Chan, 39, is set to begin a six-year contract in September 2027, succeeding Esa-Pekka Salonen, whose own tenure reshaped what the orchestra played and how it played it. The appointment was not a surprise to anyone who had been in the hall when Chan was on the podium. Regulars in the orchestra seats described a particular quality of attention between her and the players — the kind of communication that doesn't require the music to stop.
"It was like her and the orchestra were psychically connected," wrote one concertgoer on the r/sanfrancisco thread that lit up after the announcement. "Truly magic." Another commenter noted the organizational logic of the choice: a conductor in her late thirties, with an international profile still building, who could grow into the role rather than arrive already at a peak.
The Symphony has been navigating a complicated few years — pandemic closures, a renegotiated labor contract, the lingering question of what comes after a music director as distinctive as Salonen. Chan inherits an orchestra that has not settled into complacency, which is either a challenge or an opportunity depending on where you're sitting.
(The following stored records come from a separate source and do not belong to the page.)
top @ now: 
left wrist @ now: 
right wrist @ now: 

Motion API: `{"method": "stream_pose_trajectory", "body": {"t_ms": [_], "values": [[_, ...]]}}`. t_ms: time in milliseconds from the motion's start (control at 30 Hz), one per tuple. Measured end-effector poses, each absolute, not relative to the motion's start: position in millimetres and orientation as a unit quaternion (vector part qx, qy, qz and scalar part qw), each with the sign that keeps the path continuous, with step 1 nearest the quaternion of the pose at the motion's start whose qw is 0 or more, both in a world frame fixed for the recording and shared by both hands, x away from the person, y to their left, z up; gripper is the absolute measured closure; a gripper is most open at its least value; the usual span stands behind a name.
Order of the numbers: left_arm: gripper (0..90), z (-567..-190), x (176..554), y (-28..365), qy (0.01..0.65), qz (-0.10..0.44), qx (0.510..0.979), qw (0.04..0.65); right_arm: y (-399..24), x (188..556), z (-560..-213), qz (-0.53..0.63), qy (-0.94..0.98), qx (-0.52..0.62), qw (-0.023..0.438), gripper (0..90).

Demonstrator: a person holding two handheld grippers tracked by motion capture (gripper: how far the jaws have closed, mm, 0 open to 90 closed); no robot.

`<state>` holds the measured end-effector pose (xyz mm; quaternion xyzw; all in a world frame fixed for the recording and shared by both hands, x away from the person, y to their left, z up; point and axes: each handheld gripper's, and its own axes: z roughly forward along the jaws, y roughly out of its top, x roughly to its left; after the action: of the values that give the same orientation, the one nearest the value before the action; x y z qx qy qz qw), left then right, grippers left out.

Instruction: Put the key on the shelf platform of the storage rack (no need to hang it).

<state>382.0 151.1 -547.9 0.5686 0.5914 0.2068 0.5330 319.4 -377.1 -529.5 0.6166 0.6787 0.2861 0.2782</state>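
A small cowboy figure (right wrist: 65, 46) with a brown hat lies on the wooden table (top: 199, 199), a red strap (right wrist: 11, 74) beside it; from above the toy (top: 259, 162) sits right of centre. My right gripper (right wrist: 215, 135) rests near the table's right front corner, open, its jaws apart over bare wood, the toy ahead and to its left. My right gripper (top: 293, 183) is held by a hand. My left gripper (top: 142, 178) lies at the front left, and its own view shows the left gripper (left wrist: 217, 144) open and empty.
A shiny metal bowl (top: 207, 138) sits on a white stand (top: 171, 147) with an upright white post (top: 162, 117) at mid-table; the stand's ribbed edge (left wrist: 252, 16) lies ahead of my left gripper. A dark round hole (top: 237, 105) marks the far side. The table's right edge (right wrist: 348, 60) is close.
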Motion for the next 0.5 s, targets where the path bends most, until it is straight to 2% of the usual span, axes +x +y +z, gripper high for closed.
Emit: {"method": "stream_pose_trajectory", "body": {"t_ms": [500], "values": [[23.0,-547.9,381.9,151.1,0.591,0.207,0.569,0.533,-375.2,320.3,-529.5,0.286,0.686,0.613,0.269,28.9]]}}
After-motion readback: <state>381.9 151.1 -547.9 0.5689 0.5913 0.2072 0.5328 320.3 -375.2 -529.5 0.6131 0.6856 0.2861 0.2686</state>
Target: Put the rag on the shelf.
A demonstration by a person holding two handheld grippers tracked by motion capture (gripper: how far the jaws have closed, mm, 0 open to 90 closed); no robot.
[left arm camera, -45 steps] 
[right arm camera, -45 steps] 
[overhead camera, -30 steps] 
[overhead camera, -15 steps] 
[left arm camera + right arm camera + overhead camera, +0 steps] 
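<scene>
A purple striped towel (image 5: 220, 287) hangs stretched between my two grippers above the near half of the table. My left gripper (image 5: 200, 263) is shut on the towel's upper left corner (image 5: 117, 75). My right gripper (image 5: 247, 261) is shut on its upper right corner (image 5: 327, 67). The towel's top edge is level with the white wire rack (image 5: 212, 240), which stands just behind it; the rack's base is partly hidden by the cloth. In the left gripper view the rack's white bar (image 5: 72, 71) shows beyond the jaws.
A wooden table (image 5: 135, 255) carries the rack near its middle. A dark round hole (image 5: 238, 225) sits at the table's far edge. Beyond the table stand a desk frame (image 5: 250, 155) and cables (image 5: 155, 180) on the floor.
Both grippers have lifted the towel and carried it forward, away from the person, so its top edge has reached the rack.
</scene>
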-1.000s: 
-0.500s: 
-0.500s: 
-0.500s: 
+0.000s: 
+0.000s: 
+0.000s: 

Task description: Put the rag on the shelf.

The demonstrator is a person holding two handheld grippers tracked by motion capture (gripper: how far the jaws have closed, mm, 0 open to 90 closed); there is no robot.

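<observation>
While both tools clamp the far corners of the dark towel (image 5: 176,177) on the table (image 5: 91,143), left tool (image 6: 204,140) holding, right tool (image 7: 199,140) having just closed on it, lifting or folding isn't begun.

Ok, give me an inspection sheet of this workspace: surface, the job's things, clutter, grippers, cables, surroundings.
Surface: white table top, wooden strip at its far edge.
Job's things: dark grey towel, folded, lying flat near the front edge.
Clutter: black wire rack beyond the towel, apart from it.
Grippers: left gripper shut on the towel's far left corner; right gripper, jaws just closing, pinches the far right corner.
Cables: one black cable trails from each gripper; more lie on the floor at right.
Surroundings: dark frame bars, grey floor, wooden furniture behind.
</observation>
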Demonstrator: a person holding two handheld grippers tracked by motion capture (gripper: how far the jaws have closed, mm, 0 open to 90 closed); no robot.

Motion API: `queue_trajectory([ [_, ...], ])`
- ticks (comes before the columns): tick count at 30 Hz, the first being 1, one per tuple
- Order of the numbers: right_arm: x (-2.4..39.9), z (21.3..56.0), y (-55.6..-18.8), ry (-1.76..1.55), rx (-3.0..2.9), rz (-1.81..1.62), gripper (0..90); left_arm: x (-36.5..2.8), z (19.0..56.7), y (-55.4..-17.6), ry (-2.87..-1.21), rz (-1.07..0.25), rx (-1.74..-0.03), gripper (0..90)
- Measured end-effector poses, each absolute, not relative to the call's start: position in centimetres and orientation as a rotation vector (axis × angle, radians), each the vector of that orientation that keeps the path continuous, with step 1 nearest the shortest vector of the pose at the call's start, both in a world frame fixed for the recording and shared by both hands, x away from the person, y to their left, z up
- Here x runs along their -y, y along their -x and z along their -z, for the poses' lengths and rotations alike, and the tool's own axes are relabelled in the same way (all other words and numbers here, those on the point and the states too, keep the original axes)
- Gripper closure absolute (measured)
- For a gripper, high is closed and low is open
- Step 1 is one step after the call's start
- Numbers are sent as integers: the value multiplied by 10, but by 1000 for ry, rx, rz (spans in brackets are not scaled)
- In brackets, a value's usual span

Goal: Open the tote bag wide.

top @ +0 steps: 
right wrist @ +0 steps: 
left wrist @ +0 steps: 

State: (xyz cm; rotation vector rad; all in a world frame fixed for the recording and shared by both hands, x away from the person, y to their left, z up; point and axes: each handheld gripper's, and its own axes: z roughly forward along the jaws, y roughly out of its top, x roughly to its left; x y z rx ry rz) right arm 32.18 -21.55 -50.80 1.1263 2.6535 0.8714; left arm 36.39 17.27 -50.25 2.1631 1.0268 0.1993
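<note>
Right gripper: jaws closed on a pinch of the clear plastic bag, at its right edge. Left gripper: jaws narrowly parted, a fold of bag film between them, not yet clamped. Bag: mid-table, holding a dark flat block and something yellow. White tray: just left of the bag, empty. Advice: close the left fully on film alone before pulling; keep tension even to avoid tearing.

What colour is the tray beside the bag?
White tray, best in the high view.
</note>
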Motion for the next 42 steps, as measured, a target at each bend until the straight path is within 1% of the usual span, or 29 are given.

Meanwhile, over at the hall's smaller stages and in the broader ecosystem of Bay Area new music, composer Tyler Taylor has been doing something almost contrary in spirit — trying to wedge the saxophone, that perpetual outsider of the orchestral world, back into the concert program. The two stories aren't unrelated: a major institution naming a first, and a composer working the margins, are both arguments about what the Symphony is for.
Anyone walking past Davies on Van Ness between now and 2027 will see Salonen's name give way to Chan's in the program books — a transition slow enough to watch, block by block, season by season.